毕公子就在丁府的客厅。这毕公子名唤毕珏,长相不俗,聪明伶俐,从小延聘塾师从严教导,又请跟随自己的一个武功卓绝的江湖高手云龙教导武功,文武兼备,人见人赞,被呼作毕珏。这一日,毕珏来到碧桃书院见到丁可如仙子降临,一时痴了。心想山野中怎会也有这样的人间绝色,真是乡野出美人,山窝飞凤凰啊。毕珏一见倾心,誓要纳为己有,回去便禀告父亲。父亲听了大怒:“娶妻之事从来都是父母之命,哪有自行主张的?你这几年也渐渐大了,凡事不知收敛,平素里吟风弄月,弄得几个丫头在身边,为父也就放纵不管,如今越发不知深浅!”

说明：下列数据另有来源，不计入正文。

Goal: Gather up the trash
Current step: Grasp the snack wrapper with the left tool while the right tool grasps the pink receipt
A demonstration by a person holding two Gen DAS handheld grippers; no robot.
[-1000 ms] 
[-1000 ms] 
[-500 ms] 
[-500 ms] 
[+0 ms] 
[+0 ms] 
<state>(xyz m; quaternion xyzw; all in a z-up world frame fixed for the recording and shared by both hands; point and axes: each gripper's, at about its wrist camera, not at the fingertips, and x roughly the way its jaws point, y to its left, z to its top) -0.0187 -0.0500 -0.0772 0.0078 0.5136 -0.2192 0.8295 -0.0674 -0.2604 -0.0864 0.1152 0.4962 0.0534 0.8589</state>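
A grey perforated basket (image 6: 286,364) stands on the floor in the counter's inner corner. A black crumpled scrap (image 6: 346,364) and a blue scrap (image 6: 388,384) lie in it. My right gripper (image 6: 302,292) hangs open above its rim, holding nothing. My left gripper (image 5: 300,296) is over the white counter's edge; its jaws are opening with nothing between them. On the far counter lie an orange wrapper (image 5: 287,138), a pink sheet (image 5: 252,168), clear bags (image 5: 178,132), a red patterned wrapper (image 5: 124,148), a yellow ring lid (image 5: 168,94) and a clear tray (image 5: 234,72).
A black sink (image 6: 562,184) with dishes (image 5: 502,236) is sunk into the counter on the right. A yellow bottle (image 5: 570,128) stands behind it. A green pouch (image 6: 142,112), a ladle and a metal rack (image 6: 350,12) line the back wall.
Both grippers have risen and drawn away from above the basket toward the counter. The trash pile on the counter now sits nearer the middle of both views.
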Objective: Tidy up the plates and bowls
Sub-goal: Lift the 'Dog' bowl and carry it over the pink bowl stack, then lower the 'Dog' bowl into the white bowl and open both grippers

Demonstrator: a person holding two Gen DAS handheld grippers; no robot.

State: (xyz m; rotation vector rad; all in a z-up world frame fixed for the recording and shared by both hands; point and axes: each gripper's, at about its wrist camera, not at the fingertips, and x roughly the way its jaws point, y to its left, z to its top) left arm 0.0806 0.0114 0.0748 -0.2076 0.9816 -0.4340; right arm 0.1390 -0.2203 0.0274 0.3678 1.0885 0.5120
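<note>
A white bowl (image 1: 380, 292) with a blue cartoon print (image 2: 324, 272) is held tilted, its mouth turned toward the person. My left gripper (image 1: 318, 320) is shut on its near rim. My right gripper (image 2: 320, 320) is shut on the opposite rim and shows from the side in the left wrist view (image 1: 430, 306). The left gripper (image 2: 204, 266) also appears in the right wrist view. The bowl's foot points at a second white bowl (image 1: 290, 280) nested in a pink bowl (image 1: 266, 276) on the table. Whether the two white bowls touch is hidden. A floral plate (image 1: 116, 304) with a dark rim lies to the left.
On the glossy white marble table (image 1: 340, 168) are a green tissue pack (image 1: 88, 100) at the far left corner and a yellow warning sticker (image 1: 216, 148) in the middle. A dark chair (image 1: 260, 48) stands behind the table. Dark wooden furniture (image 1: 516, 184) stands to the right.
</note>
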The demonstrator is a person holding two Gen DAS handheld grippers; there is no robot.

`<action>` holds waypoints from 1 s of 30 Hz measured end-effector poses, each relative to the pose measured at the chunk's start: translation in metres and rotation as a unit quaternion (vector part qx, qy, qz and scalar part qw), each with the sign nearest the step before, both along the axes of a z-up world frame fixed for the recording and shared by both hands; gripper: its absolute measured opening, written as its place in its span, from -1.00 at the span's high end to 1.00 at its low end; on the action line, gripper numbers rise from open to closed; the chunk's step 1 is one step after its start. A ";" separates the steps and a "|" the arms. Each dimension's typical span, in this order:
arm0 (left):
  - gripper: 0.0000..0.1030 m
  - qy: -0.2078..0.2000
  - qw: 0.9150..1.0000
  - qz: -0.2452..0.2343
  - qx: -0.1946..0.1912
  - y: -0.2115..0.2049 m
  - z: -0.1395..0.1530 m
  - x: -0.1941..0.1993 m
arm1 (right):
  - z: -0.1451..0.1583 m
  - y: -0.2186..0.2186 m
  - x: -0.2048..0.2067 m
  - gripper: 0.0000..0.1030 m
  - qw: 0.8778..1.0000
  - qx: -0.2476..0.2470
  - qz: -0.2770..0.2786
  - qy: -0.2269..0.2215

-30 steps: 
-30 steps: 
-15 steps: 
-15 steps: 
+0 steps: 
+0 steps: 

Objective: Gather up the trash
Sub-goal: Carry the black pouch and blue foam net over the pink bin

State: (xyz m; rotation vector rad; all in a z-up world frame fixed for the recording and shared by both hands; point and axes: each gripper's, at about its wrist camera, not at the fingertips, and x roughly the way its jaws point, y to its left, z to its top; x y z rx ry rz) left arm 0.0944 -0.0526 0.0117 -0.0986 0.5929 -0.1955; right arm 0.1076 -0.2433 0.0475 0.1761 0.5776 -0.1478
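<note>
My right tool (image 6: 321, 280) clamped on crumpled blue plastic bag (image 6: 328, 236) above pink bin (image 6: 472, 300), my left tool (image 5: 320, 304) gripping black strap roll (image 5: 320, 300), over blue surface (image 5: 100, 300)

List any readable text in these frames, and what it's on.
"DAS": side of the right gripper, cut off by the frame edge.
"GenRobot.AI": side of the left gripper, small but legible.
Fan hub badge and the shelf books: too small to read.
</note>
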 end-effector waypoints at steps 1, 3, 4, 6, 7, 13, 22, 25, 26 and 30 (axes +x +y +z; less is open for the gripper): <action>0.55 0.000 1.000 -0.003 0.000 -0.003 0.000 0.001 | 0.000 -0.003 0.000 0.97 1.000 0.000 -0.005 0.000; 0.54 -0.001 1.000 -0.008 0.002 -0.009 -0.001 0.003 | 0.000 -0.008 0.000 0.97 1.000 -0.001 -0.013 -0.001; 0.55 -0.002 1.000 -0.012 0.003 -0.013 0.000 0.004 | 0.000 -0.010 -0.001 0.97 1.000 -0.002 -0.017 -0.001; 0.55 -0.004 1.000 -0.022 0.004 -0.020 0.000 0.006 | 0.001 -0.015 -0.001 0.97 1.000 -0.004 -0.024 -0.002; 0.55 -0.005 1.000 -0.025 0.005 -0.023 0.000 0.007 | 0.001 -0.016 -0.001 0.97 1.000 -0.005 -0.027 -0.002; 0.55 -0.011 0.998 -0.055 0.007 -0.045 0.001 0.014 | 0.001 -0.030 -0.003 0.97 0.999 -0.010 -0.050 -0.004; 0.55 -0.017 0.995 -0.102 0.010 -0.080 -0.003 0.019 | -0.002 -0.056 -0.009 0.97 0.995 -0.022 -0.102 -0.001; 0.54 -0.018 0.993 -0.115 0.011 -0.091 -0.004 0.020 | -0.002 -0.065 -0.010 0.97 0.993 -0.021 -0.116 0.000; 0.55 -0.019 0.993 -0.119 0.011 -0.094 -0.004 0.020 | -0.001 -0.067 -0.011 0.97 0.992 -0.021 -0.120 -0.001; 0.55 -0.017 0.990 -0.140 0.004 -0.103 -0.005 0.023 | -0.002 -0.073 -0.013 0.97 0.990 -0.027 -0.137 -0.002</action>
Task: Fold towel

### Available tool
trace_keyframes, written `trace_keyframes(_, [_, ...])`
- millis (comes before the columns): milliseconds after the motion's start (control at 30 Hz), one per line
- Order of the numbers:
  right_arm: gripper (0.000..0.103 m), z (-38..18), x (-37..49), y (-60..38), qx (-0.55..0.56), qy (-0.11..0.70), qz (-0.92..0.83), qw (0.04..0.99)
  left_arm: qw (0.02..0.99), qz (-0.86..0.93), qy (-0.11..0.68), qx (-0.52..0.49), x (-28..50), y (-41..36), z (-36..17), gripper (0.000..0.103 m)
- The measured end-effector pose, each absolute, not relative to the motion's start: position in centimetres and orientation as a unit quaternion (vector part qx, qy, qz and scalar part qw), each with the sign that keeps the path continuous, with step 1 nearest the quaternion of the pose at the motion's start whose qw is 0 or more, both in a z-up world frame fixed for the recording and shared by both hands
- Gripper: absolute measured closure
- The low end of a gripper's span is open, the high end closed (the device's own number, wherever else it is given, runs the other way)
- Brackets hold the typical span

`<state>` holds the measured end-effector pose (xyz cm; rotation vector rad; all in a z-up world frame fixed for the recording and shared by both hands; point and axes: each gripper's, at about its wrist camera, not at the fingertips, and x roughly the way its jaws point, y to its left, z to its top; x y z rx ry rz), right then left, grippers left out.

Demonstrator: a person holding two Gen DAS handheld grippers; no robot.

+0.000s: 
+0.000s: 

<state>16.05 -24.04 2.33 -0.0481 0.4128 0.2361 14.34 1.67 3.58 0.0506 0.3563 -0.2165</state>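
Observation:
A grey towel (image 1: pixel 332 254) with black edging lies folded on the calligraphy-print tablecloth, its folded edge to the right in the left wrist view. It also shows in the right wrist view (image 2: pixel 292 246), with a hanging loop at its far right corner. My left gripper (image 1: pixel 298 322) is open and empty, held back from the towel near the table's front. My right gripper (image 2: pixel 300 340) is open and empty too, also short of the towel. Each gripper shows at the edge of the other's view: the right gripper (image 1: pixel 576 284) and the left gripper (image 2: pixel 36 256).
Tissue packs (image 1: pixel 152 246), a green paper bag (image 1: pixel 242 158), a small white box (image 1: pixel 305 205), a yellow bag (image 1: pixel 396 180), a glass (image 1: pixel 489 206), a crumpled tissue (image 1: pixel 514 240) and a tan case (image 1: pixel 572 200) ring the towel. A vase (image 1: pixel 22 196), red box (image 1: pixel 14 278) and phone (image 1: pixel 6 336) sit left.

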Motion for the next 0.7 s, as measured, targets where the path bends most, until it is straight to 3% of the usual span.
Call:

这毕琛京中为官,百般讨好吏部阁老杨大人,想讨杨大人孙女为儿媳,那时自己父子也就飞黄腾达了。如今外调至徽州三年,这事也就搁了下来,不想儿子越发骄纵,做出些不成体统的事情来,早晚惹出是非。毕琛深谙官场,早年自己不知深浅,差点惹出祸来,幸亏自己有些手段,终于翻云覆雨,扭转了过来。
毕珏面对父亲盛怒,嬉皮笑脸地说道:“都是儿子的错,儿子不知深浅,奈何对那女子魂牵梦萦,若是父亲不允,只怕会愈加无状起来。”毕知府一听,摔碎了手中茶盏,那上好的黄山毛峰洒落一地,怒哼一声,拂袖而去。毕珏看着父亲的身影冷笑一声。
到了外间,毕知府摇了摇头,心想,这孩子虽出身富贵之家,奈何命运多舛,早年间母亲不在了,更受到姨娘那些凌辱,如今走到这一步田地,为父的岂能没有责任?毕竟是亲生骨血,一念至此,也只能徒叹奈何,便吩咐下人,去详加查看,若是真如这孩子所言,也只能替他先收个服侍的丫鬟,待有了正室,那时再作为小妾未尝不可。
毕珏生怕父亲敷衍,倒也什么事都干得出,竟厚着脸皮亲自登门来到丁家。丁父见他生得端正俊俏,白净脸皮,双眉细长,长身而立,举止斯文,自称毕玉郎。毕珏来到堂上,双膝跪地,拱手作拜,丁父赶紧把他拉起。毕玉郎恭恭敬敬地说道:“小郎无礼,冒昧前来,只因心诚,只求伯父大人见谅!小郎文采武功略知一二,家世也算不俗,只要伯父大人体恤小郎情深意切,将贵府千金下嫁小郎,今后必定相敬如宾,不敢忘了孝顺二老。万望伯父大人成全!”